Moderately repeating fragments like transposons and single-copy genes were assembled by comparing numerous copies with unique or sufficiently distinctive sequences. The assembly was checked by matching it to clones of longer sequences. With the painstaking manual assembly taken as far as practical, the researchers mapped the sequences to their physical locations on the chromosomes. The sequence and maps prepared the ground for the next stage in the process, the functional analysis of the fly's heterochromatin.
"Historically it was called junk. We set out to see if there was any information in that junk," says Chris Smith, formerly in Berkeley Lab's Life Sciences Division and now an assistant professor of bioinformatics at San Francisco State University. "We used a pipeline of computer programs to analyze the raw sequence data, in search of genes. We identified patterns of codons that might indicate a gene splice-site or a promoter, for example. We mapped experimentally derived evidence of messenger RNAs back to the matching heterochromatin sequence. And we looked for sequences similar to ones already known from protein databases." These standard approaches to finding genes, Smith says, are relatively easy to perform in euchromatin but harder in heterochromatin, "because it is so rich in repeats."

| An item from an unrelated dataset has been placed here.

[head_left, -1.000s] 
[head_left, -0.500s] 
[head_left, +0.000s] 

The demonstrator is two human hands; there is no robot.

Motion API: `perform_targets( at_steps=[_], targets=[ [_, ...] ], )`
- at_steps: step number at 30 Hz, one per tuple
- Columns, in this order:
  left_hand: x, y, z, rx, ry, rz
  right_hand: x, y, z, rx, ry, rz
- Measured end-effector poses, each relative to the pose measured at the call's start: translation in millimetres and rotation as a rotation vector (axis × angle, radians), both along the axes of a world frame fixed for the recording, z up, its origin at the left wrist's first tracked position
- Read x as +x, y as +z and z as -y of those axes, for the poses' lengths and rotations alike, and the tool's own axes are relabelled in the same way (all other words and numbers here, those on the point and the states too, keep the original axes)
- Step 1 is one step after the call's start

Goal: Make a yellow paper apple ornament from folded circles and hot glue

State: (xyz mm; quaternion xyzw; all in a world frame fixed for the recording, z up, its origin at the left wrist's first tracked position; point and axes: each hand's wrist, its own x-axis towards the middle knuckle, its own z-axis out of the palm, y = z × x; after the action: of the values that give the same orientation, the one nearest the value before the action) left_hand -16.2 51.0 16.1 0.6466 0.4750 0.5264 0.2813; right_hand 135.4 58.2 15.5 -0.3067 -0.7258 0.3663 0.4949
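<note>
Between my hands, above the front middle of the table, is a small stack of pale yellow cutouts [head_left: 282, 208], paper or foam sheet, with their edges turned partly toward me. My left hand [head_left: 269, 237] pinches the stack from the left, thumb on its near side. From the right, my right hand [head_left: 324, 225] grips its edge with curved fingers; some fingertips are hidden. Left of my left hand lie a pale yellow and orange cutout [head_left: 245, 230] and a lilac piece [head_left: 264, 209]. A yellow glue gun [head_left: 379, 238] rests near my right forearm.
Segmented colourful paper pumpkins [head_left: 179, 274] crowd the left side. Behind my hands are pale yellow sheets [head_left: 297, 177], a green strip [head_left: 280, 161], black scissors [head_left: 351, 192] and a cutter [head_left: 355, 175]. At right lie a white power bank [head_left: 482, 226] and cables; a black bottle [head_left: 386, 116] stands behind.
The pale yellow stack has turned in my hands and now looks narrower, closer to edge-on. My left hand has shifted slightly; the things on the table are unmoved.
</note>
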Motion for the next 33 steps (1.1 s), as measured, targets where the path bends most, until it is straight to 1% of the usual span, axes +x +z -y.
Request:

Smith and his colleagues found evidence for 230 to 254 protein-coding genes in the heterochromatin, previously thought to contain a mere 30 to 40 (the fly's total is 14,000 or more). Many of these genes were organized quite differently from genes in euchromatin, with much longer gaps (introns) between the coding sections of the gene (exons); unlike the introns in euchromatic genes, these long gaps consisted almost entirely of repeating sequences derived from disabled transposons. The evidence suggests that heterochromatic genes are regulated differently from euchromatic ones.
Besides protein-coding genes, the annotators found other significant elements in the heterochromatin, including 13 single-copy genes that do not code for proteins but for small RNA structures called noncoding RNAs.